The Reserve Bank of India (RBI) has put forth a draft guidance detailing regulatory expectations for data governance, impacting banks, NBFCs, and other regulated entities (REs).
The draft, built upon supervisory findings and international standards, aims to address identified weaknesses in financial institutions' data management practices. It mandates a lifecycle-based approach, covering data collection, processing, and eventual disposal.
During collection, entities must ensure data is gathered for defined purposes, with clear ownership, classification, and usage identified, alongside obtaining customer consent where applicable. Processing requires adherence to approved rules, encryption, and security measures, with explicit accountability. Retention and disposal are governed by policies, with secure disposal processes mandated.
Organizationally, the plan proposes board-level oversight of the Data Governance Framework (DGF), with dedicated data governance committees. It also outlines specific roles, such as Data Owners and Data Stewards, with defined responsibilities.

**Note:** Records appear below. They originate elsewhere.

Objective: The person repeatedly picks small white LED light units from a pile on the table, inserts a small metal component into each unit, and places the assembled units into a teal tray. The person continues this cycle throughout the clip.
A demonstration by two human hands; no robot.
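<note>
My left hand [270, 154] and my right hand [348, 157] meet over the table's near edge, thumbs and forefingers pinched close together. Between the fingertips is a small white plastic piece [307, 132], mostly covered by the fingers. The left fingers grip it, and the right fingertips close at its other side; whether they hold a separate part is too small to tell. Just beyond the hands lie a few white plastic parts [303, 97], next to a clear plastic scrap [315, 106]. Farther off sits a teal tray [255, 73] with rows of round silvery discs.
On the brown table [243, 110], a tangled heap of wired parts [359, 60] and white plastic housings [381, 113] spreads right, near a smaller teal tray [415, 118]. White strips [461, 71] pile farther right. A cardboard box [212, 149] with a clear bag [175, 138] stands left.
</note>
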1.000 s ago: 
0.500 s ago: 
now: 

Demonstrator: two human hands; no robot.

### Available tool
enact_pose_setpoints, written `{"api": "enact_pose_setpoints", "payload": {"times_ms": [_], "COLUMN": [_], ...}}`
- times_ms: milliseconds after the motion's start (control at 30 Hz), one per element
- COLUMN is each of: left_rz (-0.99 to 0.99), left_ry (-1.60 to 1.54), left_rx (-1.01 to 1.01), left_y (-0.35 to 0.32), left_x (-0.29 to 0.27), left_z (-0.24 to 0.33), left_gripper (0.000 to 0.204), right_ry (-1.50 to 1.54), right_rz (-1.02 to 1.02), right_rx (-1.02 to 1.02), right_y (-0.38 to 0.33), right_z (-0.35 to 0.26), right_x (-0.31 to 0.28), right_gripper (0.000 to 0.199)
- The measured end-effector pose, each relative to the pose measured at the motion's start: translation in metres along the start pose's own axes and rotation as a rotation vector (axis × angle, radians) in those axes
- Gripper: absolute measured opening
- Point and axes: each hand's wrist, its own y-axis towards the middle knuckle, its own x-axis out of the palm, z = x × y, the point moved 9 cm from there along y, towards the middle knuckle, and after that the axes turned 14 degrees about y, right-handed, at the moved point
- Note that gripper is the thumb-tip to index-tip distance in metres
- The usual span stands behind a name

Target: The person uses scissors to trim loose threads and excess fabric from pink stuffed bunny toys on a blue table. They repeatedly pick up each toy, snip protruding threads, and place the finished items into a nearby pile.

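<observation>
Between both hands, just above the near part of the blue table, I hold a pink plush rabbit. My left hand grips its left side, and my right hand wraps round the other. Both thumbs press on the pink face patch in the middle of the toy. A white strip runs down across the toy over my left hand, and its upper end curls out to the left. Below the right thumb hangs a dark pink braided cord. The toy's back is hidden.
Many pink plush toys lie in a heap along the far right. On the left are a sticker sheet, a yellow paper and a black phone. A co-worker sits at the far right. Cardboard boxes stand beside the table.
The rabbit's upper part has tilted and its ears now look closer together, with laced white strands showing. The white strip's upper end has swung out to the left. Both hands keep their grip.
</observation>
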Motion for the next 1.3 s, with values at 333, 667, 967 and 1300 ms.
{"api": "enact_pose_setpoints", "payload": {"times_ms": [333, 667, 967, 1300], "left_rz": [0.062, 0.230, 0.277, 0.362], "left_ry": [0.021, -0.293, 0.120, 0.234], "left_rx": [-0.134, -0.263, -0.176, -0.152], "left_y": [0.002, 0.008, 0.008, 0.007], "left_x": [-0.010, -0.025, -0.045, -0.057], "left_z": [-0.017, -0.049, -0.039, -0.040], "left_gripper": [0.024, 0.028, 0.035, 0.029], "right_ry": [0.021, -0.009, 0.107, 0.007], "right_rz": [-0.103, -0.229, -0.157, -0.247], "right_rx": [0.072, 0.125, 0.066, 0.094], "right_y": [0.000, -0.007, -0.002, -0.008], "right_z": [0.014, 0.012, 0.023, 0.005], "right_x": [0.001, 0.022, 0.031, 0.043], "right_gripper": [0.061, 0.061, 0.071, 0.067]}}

Risk management and data architecture are also key components. The guidance requires risk identification and assessment across various data types, including cross-border data processing. Maintaining a Single Source of Truth (SSOT), tracking metadata and data lineage, and classifying data based on sensitivity and business criticality are also stipulated. The objective is to enhance data quality and security across the financial sector.